We will study certain connections between (0,1)-matrices belonging to the same Ryser class. Let \(R\) and \(S\) be two vectors with nonnegative integer coordinates of dimensions \(m\) and \(n\), respectively. We use the notation \({\mathfrak A}^{m,n} (R,S)\) for the class of all \((0,1)\)-matrices with vector of row sums \(R\) and vector of column sums \(S\) (we will sometimes omit the indices \(m\) and \(n)\). These classes were introduced at the end of the 1950's by H. J. Ryser and D. A. Gale. They have been studied in detail in publications of Ryser, Falkerson, Haber, Brualdi and numerous other mathematicians. One of the fundamental combinatorial characteristics of a nonnegative matrix \(A\) is its boundary rank: the largest number of positive elements in a matrix such that no two of them appear in the same line, i.e., in one row or column. We denote the boundary rank of a matrix \(A\) by \(\rho (A)\).

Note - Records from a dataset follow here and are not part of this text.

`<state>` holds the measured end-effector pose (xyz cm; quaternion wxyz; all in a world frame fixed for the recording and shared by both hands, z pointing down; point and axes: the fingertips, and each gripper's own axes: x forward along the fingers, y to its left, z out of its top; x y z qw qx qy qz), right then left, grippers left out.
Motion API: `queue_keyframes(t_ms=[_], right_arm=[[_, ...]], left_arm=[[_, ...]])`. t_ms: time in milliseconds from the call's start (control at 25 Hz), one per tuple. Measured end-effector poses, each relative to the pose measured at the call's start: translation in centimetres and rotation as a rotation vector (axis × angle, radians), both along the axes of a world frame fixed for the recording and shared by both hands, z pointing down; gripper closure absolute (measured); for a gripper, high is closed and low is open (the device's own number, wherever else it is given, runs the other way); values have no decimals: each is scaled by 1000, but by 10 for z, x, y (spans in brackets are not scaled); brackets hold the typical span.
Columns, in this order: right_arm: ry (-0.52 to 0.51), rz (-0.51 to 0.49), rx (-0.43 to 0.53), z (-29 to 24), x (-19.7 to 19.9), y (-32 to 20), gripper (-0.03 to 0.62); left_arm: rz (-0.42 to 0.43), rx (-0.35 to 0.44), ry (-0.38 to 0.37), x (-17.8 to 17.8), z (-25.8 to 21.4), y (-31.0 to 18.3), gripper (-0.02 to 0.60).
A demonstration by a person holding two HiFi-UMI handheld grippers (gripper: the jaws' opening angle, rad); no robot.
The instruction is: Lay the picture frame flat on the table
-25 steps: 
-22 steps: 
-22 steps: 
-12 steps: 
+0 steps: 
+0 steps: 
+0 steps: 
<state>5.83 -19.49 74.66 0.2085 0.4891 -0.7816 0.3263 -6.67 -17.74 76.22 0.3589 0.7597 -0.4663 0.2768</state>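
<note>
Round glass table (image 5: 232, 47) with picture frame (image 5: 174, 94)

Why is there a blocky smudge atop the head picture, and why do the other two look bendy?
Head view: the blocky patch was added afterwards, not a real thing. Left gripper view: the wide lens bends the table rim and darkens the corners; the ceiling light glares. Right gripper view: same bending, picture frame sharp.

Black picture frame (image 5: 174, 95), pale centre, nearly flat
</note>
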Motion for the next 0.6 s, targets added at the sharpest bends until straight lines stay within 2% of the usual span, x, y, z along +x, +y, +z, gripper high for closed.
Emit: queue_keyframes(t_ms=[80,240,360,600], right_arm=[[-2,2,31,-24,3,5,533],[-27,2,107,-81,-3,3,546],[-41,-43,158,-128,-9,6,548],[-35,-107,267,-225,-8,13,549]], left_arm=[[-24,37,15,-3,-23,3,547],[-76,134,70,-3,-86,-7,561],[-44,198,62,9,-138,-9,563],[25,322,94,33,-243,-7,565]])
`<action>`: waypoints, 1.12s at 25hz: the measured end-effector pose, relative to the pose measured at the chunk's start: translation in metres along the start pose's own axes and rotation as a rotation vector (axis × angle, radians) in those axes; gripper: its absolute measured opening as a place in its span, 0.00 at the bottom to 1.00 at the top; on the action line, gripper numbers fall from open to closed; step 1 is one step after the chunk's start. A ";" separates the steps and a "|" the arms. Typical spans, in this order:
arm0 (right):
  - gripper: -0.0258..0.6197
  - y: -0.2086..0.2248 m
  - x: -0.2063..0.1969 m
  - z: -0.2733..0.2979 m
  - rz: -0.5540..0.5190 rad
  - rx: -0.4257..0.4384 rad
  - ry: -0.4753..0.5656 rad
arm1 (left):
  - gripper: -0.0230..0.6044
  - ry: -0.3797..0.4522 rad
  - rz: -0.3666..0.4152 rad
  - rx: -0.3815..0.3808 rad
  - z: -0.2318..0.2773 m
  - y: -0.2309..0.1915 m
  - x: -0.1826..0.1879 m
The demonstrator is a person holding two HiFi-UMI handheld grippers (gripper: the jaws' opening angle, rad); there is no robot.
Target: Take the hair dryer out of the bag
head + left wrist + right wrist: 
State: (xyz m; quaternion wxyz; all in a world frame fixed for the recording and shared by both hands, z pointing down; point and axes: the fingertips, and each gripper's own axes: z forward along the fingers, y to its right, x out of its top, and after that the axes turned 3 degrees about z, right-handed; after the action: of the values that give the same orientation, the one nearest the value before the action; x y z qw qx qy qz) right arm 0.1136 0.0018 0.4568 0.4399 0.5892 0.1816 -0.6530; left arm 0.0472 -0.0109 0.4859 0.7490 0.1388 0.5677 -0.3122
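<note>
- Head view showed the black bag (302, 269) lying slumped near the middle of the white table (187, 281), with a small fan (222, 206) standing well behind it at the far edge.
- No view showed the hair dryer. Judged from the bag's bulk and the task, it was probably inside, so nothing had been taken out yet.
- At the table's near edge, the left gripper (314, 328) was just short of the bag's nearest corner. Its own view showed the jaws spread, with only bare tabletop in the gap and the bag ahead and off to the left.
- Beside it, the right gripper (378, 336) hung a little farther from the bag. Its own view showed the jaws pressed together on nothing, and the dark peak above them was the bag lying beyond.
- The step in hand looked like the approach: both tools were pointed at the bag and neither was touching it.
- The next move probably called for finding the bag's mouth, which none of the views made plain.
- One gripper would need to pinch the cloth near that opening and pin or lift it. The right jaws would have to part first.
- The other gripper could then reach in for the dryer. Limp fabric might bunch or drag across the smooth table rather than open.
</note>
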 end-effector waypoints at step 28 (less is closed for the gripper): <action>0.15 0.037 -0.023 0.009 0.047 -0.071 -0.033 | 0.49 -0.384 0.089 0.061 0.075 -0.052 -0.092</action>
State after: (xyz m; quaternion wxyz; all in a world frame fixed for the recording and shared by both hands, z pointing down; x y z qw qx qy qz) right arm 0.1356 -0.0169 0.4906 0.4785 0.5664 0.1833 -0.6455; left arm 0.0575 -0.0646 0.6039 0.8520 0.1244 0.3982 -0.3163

According to a familiar theorem of König, \(\rho (A)\) is equal to the smallest possible number of lines that cover all positive elements of the matrix \(A\). Suppose that we are given some set of ones in a \((0,1)\)-matrix. We say that these ones are independent if no two of them lie on the same line. If the boundary rank of a \((0,1)\)-matrix \(A\) is equal to \(\rho\), then we say that any \(\rho\) independent ones are basic. Consider the following two \(2 \times 2\) \((0,1)\)-matrices: \[ {\mathcal G} = {1 \;0 \choose 0 \;1}, \quad \overline {\mathcal G} = {0 \;1 \choose 1 \;0}. \] These matrices are used to define the interchange operation in a \((0,1)\)- matrix \(A\): Some submatrix in \(A\) of the form \({\mathcal G}\) is replaced by the submatrix \(\overline {\mathcal G}\), or, conversely, a submatrix of the form \(\overline {\mathcal G}\) in \(A\) is replaced by the submatrix \({\mathcal G}\). The matrices \({\mathcal G}\) and \(\overline {\mathcal G}\) are called interchange matrices. The interchange operation plays a very important role in the study of Ryser classes. When this operation is applied, a given matrix is carried into another matrix of the same class. Furthermore, as Ryser proved, any two matrices of the same class can be transformed into each other by some sequence of interchange operations. We will also establish other properties of the interchange operation, including a generalization of one of Ryser's results.